HOW TO COMPLETE THIS TASK:
Among the lines of this listing, count those that include "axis" and state the count by itself.

DATA LISTING:
↓↓↓
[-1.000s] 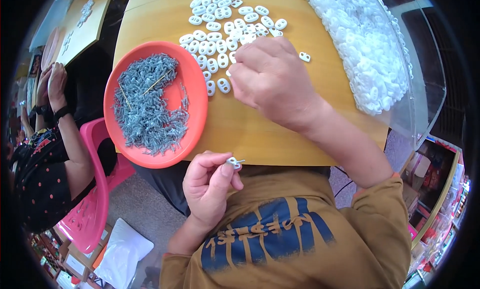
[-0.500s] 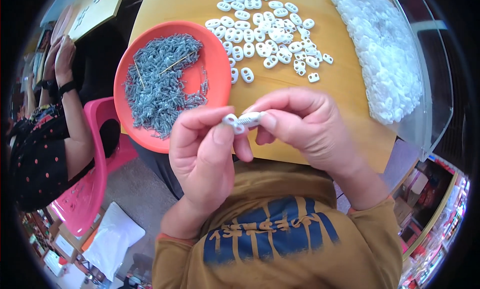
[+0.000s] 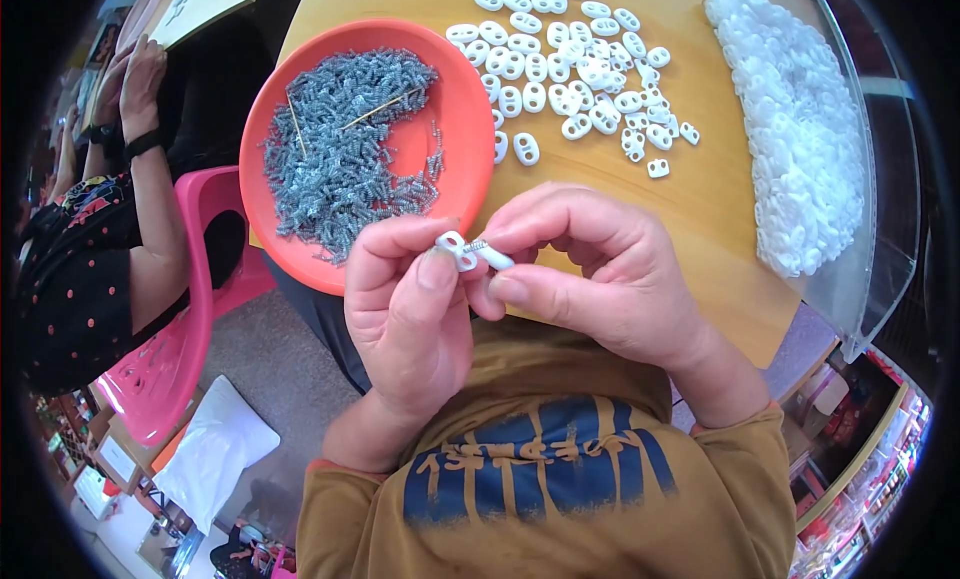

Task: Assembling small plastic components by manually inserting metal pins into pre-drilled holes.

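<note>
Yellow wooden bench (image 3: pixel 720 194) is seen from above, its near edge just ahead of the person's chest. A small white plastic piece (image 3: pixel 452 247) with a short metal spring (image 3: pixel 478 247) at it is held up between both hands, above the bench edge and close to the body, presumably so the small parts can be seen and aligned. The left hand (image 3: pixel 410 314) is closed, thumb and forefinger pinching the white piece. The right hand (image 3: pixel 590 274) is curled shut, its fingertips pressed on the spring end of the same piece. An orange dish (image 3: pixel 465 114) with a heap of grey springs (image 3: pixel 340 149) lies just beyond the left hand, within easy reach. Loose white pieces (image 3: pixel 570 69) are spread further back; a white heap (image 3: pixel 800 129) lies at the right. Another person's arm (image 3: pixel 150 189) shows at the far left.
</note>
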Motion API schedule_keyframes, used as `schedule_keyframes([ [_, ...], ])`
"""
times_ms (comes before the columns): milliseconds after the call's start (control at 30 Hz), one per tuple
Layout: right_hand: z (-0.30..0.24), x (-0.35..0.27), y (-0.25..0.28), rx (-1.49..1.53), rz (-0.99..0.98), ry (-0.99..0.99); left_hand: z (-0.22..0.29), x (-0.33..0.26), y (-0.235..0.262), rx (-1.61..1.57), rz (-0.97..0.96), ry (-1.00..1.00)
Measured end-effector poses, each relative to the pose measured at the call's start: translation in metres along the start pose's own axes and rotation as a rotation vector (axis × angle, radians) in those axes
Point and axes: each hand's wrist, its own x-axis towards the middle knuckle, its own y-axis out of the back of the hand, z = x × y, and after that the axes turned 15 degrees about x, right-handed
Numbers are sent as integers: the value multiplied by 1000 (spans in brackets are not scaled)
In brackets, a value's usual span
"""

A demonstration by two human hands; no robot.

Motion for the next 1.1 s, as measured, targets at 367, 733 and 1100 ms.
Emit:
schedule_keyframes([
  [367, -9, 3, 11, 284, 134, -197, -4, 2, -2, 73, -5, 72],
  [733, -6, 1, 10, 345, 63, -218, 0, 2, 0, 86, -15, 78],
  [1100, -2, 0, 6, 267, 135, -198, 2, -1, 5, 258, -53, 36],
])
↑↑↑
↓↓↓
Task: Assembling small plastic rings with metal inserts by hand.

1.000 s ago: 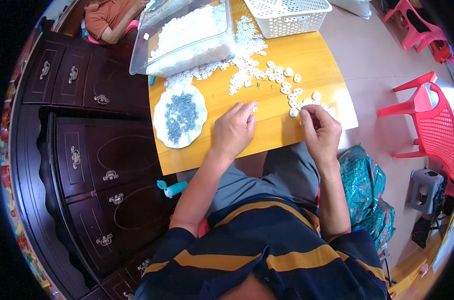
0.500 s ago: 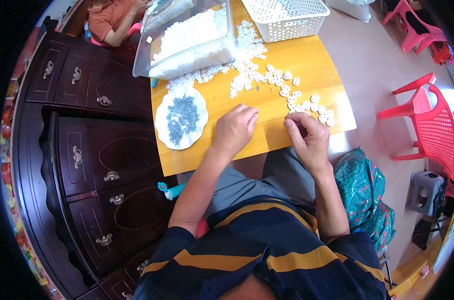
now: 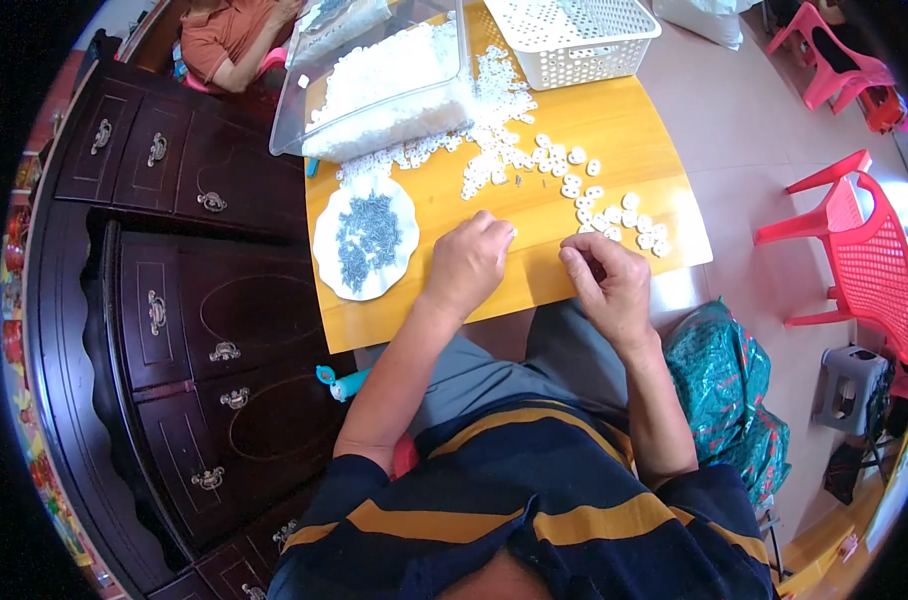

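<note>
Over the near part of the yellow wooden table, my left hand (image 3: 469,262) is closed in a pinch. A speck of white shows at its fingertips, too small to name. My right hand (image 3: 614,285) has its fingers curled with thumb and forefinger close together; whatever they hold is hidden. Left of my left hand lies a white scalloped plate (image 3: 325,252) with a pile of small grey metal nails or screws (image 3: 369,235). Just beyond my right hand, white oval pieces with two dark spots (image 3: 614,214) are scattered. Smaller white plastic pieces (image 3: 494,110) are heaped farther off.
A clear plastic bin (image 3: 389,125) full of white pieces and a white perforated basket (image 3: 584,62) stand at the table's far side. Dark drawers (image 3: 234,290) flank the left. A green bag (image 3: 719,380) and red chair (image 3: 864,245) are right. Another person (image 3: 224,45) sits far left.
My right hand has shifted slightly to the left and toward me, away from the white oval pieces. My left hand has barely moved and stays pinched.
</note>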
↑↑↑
TASK OUTPUT:
2